* Work order *
Find all the lines in the entries below that hold the word "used" and copy them.
⁂
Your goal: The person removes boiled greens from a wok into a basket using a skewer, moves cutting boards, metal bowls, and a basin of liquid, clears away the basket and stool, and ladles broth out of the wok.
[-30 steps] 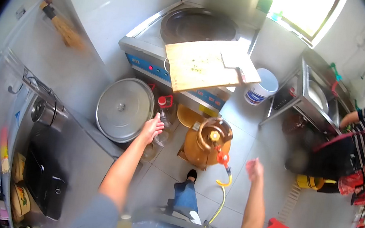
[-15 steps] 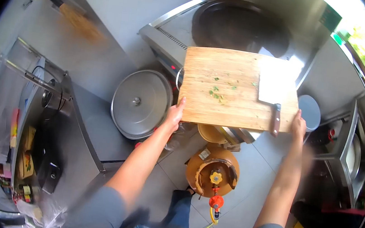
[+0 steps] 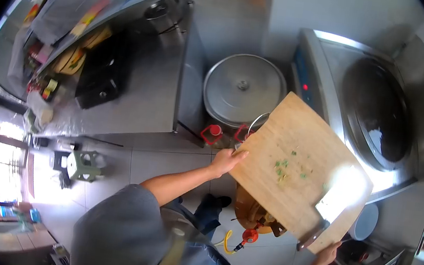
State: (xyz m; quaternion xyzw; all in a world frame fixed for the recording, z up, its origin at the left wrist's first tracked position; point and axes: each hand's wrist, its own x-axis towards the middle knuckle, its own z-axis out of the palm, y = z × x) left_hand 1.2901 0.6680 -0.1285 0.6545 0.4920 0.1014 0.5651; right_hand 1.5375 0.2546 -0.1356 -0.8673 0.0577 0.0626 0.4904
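Note:
A wooden cutting board [image 3: 274, 140] is held up between my two hands. My left hand [image 3: 228, 161] grips its left edge, beside a metal ring handle [image 3: 258, 122]. At the lower right corner, my right hand [image 3: 328, 253] is closed on the board's edge. A cleaver [image 3: 331, 206] lies flat on the right part of the board, its blade bright with glare and its brown handle [image 3: 313, 235] toward me. Small green chopped bits [image 3: 283, 166] are scattered near the board's middle. The undersides of my fingers are hidden by the board.
A large wok [image 3: 376, 110] is set into the stove at right. A big lidded pot [image 3: 243, 91] stands on the floor beyond the board. Below the board is a gas cylinder [image 3: 247, 211] with a red regulator [image 3: 249, 236]. A steel counter [image 3: 143, 92] stands at left, a grey bucket [image 3: 365, 223] at right.
My view has swung to the left, bringing the counter and a green stool further into sight. The board, still in both hands with the cleaver on it, has tilted clockwise in view.

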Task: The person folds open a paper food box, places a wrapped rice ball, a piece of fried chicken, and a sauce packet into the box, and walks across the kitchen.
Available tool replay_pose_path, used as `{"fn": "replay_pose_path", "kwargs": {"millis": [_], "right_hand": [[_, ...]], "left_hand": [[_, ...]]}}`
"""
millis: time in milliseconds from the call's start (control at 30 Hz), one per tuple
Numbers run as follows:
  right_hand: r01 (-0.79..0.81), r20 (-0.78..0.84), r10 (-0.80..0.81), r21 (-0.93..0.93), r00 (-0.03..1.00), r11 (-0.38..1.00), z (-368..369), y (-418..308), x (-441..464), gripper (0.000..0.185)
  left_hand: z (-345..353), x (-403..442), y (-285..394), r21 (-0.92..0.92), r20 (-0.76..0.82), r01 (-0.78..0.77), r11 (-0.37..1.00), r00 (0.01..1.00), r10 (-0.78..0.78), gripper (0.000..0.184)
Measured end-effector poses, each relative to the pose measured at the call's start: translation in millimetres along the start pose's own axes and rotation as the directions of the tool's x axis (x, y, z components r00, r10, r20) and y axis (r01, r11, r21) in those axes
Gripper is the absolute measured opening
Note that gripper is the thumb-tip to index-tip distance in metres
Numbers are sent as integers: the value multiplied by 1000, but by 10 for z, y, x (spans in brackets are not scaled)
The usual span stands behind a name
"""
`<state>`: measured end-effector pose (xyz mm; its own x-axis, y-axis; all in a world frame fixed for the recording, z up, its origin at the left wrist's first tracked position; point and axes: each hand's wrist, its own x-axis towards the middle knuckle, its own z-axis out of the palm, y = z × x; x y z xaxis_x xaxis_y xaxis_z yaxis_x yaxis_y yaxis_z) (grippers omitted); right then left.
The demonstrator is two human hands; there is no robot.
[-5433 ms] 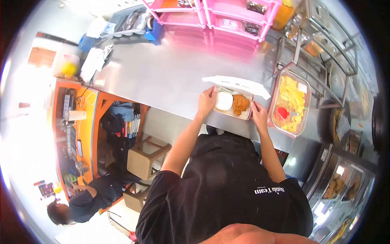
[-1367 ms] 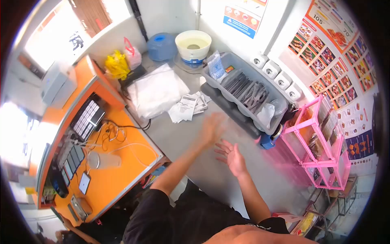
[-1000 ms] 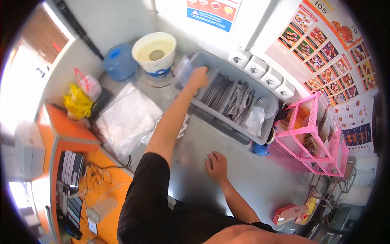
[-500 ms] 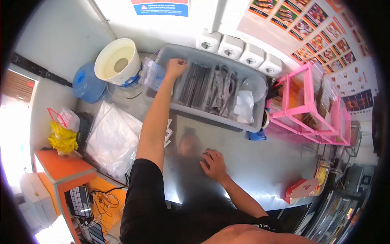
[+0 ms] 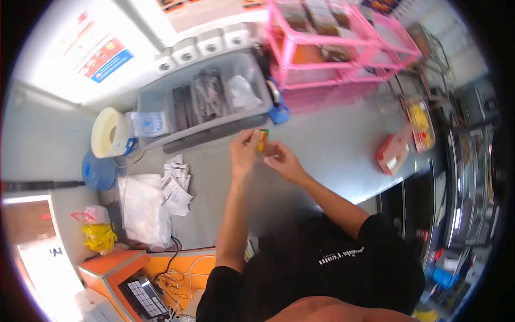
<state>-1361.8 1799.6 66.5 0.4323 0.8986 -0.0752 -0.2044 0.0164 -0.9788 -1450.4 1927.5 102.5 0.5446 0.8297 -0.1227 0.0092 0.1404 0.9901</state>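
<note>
My left hand [image 5: 245,151] pinches a small yellow, red and green packet [image 5: 263,140] above the steel counter. Just right of the packet, my right hand [image 5: 281,160] has its fingers curled close to the packet's lower edge; whether they grip it is unclear. Behind my hands is a grey divided bin [image 5: 214,123] with dark wrapped items and a clear plastic bag in its compartments. A red and white food box [image 5: 393,153] stands at the right on the counter.
A pink rack [image 5: 322,75] stands at the back. Paper slips [image 5: 176,188] and white plastic bags [image 5: 140,209] lie at the left, near a cream bowl [image 5: 108,132]. Beyond the food box is a tray of yellow food [image 5: 420,118]. An orange desk [image 5: 115,263] is at the lower left.
My left hand has come out of the grey bin with the packet and met my right hand over the counter. The view has turned right, towards the food box.
</note>
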Motion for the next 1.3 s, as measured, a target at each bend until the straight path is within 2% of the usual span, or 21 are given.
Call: {"fn": "replay_pose_path", "kwargs": {"millis": [33, 67, 133, 200, 233, 333, 400, 500, 533, 633, 733, 833, 933, 1033, 1133, 1233, 1300], "right_hand": [[6, -17, -6, 22, 1000, 1000, -186, -86, -103, 25], [-32, 9, 33, -47, 999, 998, -373, -107, -225, 22], [-117, 3, 120, -194, 993, 974, -822, -158, -565, 17], [-220, -125, 217, -16, 968, 975, -1138, -469, -980, 14], [-252, -155, 264, 89, 952, 964, -1267, -595, -1161, 13], [-250, -161, 215, -242, 963, 937, -1998, -792, -1643, 14], [-118, -35, 117, -524, 993, 844, -2606, -996, -1966, 16], [-57, -77, 12, -624, 997, 779, -3706, -1259, -2422, 14], [-46, -115, -33, -622, 993, 782, -4071, -1295, -2525, 13], [94, -43, -231, -831, 972, 548, -5006, -1195, -2625, 12], [114, 64, -106, -808, 992, 578, -5405, -976, -2566, 11], [241, 221, -95, -896, 971, 373, -5559, -791, -2501, 11], [236, 206, -119, -906, 971, 351, -5578, -737, -2535, 13], [261, 175, -233, -872, 957, 414, -5663, -804, -2563, 15], [229, -13, -459, -853, 889, 469, -5868, -758, -2507, 15], [13, -428, -367, -636, 826, 772, -6011, -628, -2417, 20], [-52, -430, -196, -501, 881, 864, -6155, -389, -2348, 25]], "left_hand": [[260, -218, 46, -111, 24, 84, 990, 996, -82, 22], [526, -451, 33, -219, 66, 187, 958, 982, -177, 20], [814, -684, -391, -151, 2, 119, 981, 993, -120, 16], [1082, -963, -343, -23, 68, 120, 993, 991, -118, 14], [1165, -1084, -413, 62, 162, 129, 990, 977, -138, 13], [1546, -1342, -557, 229, 369, 93, 969, 913, -175, 14], [1966, -1562, -591, 265, 491, 71, 962, 849, -197, 16], [2630, -1811, -764, 207, 530, 146, 968, 814, -236, 18], [2823, -1888, -909, 212, 524, 166, 963, 813, -255, 20], [3426, -2033, -1348, 224, 481, 258, 940, 810, -336, 25], [3998, -2237, -1468, 214, 352, 404, 889, 817, -456, 30], [4406, -2209, -1388, 171, 191, 407, 897, 880, -435, 38], [4587, -2282, -1436, 121, 26, 374, 919, 925, -380, 44], [4713, -2324, -1458, 91, -95, 279, 956, 958, -270, 49], [4812, -2320, -1466, 82, -145, 285, 955, 952, -271, 52], [4917, -2260, -1580, 49, -169, 330, 943, 933, -318, 54], [5020, -2226, -1570, 36, -170, 335, 942, 931, -324, 52]]}}
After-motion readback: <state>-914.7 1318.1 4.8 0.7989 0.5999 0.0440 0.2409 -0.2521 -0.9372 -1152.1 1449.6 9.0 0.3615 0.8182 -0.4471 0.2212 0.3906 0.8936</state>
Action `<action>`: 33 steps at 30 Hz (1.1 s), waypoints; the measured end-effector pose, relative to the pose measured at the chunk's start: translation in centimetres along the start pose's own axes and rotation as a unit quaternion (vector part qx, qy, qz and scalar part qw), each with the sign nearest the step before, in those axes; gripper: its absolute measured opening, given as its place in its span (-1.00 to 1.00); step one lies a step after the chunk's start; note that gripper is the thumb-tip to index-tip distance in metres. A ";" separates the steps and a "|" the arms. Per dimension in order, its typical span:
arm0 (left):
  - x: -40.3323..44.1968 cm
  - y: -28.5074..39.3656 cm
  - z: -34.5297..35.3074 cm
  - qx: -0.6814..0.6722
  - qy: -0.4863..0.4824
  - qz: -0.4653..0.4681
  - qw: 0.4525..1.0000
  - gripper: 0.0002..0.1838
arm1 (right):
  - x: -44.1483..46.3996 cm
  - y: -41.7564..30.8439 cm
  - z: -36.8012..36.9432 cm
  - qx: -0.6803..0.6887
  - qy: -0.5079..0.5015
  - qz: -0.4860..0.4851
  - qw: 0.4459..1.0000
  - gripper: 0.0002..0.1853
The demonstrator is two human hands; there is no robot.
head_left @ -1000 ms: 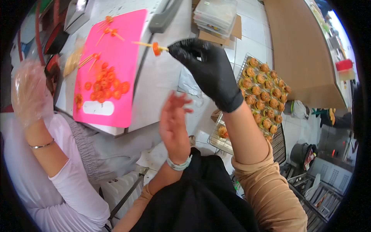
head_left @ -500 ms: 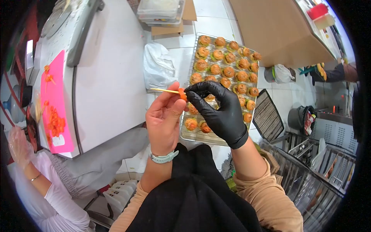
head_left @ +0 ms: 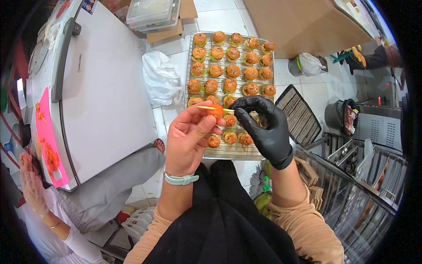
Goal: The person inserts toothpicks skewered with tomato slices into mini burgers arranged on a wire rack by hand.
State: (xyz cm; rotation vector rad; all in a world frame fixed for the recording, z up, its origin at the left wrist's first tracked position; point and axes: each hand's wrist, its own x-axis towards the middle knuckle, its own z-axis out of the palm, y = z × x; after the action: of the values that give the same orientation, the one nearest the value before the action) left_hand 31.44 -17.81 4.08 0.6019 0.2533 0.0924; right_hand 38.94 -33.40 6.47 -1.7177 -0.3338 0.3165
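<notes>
The room has a tiled floor (head_left: 215, 20); at left stands a white appliance (head_left: 105, 88), a co-worker's gloved hand (head_left: 33, 185) near its corner. A metal tray (head_left: 255, 152) with a wire rack lies ahead of the wearer, bearing rows of small filled buns (head_left: 232, 54); its support cannot be established. A pink board (head_left: 49, 127) on the appliance carries cut orange-red pieces (head_left: 52, 160). Both hands are together above the near part of the tray. The bare left hand (head_left: 189, 132) grips a tomato piece (head_left: 215, 113) between thumb and fingers; the gloved right hand (head_left: 266, 127) is closed at the fingertips on a wooden pick (head_left: 228, 110) that shows at both sides of the piece. Half a second ago the piece lay against the gloved fingertips; a short length of pick now separates them. In my judgement, one hand now steadies the piece while the other controls the pick.
</notes>
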 end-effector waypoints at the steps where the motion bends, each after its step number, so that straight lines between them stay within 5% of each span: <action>1: 0.1 -0.2 0.3 0.015 0.013 0.006 1.000 -0.65 | -0.3 0.2 -0.6 0.007 0.013 0.011 1.000 -0.87; 9: 0.2 -2.3 1.7 0.063 0.048 0.019 0.997 -0.67 | -1.8 1.1 -2.5 0.048 0.048 0.052 0.996 -0.86; 19: 0.1 -3.9 2.7 0.115 0.122 0.082 0.982 -0.69 | -2.2 0.2 -2.5 -0.255 0.068 -0.188 0.946 -0.74; 33: -0.2 -4.1 2.8 0.141 0.165 0.105 0.971 -0.72 | -3.0 -0.2 -2.5 -0.257 0.065 -0.172 0.949 -0.71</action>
State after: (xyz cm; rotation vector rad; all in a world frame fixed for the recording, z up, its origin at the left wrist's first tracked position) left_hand 32.07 -22.74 4.03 0.8963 0.5306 0.3674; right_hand 37.19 -36.84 7.14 -2.1316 -0.6503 -0.1589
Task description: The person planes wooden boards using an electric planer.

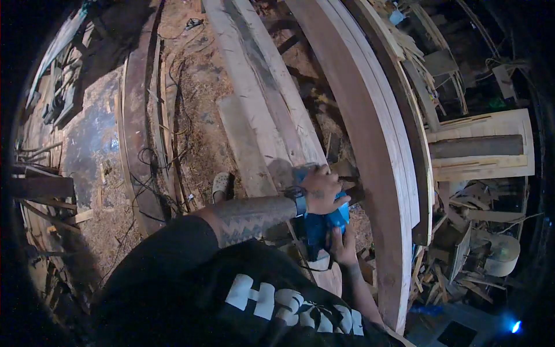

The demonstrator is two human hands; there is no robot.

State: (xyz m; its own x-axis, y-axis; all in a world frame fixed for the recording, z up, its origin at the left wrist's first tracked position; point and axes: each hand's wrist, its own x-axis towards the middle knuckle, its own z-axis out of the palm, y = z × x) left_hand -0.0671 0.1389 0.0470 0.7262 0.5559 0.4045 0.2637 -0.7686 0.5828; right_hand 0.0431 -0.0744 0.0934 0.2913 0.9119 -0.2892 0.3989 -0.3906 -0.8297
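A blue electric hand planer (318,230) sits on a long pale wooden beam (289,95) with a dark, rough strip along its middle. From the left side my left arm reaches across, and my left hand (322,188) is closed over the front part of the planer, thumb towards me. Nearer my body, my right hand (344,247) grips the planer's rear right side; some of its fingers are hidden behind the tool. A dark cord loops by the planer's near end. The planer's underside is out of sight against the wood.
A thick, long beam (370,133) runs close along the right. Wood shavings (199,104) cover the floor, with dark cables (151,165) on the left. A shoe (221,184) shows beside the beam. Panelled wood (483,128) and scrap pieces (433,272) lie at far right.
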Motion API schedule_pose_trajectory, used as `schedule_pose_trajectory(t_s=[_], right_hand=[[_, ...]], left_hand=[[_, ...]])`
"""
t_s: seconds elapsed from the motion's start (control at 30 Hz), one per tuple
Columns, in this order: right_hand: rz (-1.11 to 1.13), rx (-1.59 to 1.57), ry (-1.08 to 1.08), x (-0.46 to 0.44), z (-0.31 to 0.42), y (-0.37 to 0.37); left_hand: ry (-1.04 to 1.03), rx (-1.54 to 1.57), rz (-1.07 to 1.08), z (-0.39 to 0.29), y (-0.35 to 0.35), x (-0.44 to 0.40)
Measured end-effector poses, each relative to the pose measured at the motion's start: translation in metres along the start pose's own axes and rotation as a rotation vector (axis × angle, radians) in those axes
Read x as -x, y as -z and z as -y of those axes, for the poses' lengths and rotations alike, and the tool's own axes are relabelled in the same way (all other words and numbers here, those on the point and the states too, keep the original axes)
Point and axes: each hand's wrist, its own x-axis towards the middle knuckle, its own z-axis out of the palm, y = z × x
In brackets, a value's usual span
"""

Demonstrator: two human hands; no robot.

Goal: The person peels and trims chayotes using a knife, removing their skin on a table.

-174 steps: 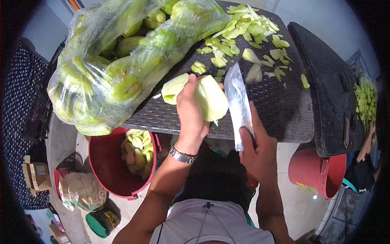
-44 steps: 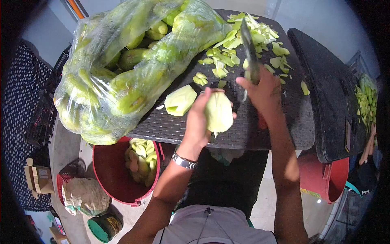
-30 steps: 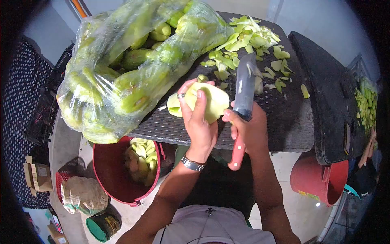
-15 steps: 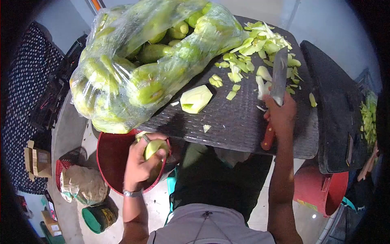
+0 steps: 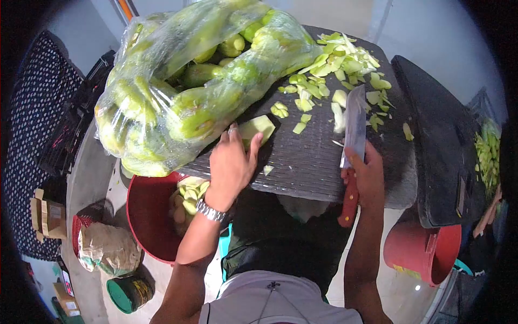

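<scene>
A peeled pale green piece [image 5: 259,129] lies on the dark woven table [image 5: 302,173]. My left hand [image 5: 233,162] reaches it from the left, its fingers apart and beside the piece; whether they press on it is unclear. My right hand [image 5: 367,173] is closed on a knife [image 5: 354,121] with a wide blade and red handle, blade pointing up and away. Beyond the blade lie green peelings [image 5: 348,56] and small cut bits [image 5: 279,109]. A clear plastic bag [image 5: 199,108] full of green vegetables fills the table's left side.
Below the table's left edge stands a red bucket [image 5: 145,216] holding pale pieces [image 5: 189,197]. Another red bucket [image 5: 410,248] is at the right, under a second dark table [image 5: 442,162]. A sack [image 5: 108,248] and green-lidded tub [image 5: 123,294] stand lower left. Another person's arm [image 5: 488,213] shows far right.
My left hand held a peeled piece, carried it over the left bucket and released it, then moved back up to the piece on the table. The knife stays in my right hand.
</scene>
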Motion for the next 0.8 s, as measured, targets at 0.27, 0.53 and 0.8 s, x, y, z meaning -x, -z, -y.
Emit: schedule_pose_trajectory(t_s=[0.27,0.53,0.8], right_hand=[[0.003,-0.037,-0.035,0.03,-0.019,0.02],[0.119,-0.094,0.085,0.035,-0.028,-0.001],[0.072,0.633,0.76,0.032,-0.025,-0.015]], left_hand=[[-0.129,0.079,0.16,-0.019,-0.011,-0.033],[0.301,1.367,0.462,-0.022,-0.02,-0.057],[0.516,2.276,0.485,-0.048,-0.024,-0.026]])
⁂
* Answer for this exercise *
Available tool replay_pose_path, used as `{"fn": "replay_pose_path", "kwargs": {"millis": [_], "right_hand": [[_, ...]], "left_hand": [[_, ...]]}}`
Motion API schedule_pose_trajectory, used as `schedule_pose_trajectory(t_s=[_], right_hand=[[_, ...]], left_hand=[[_, ...]])`

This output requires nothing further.